▶ **TASK MATERIAL**
———

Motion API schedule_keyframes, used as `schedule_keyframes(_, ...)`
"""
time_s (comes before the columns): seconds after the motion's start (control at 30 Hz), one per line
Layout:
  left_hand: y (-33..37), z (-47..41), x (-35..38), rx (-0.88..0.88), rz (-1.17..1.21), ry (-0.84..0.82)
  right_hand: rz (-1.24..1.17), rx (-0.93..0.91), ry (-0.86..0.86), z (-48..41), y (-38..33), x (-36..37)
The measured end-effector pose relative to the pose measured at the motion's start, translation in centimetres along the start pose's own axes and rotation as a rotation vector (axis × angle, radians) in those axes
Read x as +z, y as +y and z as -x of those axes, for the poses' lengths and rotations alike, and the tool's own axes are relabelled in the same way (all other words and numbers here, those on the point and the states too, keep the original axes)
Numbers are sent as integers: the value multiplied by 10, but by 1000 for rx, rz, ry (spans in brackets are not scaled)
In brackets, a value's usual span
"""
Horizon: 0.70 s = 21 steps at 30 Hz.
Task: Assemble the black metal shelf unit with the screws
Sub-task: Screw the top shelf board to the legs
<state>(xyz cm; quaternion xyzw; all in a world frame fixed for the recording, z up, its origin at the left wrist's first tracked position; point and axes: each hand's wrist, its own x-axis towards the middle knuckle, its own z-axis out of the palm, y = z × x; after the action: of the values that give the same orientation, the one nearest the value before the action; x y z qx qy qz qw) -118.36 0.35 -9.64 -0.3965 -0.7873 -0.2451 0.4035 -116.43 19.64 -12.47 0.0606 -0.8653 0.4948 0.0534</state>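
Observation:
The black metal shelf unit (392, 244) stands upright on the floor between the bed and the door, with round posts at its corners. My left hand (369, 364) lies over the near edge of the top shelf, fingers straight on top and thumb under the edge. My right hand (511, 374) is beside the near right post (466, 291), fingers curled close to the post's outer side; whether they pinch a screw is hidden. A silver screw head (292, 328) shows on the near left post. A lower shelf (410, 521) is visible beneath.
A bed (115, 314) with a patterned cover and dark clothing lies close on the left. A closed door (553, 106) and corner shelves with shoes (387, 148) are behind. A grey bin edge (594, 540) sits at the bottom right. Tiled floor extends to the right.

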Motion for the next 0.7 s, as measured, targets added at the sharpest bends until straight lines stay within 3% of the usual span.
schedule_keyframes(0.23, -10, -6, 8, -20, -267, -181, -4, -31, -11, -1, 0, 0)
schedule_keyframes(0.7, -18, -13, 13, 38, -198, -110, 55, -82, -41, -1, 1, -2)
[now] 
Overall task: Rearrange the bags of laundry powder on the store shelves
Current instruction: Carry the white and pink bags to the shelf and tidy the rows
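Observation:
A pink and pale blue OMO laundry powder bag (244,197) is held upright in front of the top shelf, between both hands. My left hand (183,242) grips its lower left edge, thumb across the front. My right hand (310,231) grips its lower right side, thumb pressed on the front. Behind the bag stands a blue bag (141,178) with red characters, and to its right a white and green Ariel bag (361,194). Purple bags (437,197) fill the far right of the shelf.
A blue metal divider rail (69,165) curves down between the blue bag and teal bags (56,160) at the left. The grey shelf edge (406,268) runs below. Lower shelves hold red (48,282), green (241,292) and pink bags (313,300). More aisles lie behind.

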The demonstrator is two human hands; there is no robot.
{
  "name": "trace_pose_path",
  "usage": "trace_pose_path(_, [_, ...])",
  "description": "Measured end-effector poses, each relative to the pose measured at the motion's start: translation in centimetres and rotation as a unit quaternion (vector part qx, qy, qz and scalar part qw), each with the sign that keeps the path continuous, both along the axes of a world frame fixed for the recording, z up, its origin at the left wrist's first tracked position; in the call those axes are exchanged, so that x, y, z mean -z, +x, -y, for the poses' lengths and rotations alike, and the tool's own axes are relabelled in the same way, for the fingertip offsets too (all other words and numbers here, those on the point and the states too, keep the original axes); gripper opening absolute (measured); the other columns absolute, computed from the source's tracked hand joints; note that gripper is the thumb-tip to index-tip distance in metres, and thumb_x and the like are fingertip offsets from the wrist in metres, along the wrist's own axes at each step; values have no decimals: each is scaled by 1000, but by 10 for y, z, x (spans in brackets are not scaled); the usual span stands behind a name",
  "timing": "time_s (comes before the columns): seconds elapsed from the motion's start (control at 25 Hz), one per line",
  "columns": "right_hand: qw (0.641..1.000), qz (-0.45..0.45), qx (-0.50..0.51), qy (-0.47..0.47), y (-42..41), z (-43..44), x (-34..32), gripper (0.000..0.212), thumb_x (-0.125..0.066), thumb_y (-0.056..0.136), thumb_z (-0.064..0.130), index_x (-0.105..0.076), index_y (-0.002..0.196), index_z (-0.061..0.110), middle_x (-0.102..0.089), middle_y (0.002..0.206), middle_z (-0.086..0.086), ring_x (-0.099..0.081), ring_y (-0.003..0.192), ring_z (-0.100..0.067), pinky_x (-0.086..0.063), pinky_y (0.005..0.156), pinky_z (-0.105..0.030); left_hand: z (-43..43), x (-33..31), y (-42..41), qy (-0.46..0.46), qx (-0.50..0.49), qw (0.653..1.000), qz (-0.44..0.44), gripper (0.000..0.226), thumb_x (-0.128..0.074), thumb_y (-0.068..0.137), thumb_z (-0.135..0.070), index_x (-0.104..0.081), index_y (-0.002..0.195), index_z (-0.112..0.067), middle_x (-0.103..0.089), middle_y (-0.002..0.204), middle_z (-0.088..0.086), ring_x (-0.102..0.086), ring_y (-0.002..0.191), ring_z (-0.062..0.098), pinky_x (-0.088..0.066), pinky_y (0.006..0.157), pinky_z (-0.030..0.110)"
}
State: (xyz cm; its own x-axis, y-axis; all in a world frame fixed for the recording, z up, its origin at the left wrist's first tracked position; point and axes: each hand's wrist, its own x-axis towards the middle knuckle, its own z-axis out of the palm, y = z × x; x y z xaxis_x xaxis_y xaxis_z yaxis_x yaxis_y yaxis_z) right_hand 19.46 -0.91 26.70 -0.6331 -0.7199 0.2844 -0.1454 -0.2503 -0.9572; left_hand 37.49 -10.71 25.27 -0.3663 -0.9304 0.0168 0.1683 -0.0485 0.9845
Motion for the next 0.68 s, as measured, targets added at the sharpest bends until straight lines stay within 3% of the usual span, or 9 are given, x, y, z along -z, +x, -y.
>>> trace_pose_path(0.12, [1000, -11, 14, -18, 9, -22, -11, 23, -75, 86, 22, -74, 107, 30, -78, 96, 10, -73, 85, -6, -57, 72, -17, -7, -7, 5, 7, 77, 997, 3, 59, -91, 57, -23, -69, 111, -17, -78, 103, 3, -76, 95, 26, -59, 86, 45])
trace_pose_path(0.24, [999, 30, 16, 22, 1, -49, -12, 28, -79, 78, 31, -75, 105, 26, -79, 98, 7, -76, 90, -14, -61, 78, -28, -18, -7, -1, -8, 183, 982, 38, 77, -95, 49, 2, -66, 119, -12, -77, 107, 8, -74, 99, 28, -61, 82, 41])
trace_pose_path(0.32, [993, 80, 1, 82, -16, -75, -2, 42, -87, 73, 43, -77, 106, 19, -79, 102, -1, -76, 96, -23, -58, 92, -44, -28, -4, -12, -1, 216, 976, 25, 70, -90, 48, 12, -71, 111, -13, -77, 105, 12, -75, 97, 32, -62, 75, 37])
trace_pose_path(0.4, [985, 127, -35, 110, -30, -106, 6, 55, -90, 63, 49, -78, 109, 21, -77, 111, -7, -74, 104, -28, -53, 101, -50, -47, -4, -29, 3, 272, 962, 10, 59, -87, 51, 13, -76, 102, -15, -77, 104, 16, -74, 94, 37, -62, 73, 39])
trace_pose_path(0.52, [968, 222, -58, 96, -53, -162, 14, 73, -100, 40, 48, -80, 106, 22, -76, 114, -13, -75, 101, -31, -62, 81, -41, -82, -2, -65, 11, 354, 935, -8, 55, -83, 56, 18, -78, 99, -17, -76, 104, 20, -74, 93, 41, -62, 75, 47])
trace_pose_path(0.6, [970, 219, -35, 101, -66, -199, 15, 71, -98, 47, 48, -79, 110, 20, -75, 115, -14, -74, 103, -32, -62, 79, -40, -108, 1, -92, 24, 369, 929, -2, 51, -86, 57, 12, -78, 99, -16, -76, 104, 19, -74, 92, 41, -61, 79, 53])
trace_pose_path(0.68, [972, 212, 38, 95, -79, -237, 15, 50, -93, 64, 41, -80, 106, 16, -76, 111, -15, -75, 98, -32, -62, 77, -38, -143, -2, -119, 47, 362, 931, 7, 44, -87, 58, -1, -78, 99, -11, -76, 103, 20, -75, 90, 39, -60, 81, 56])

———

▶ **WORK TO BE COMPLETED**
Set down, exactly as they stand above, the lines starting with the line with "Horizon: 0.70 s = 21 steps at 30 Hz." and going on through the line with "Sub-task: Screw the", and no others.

▶ **SOLUTION TO THIS PROBLEM**
Horizon: 0.70 s = 21 steps at 30 Hz.
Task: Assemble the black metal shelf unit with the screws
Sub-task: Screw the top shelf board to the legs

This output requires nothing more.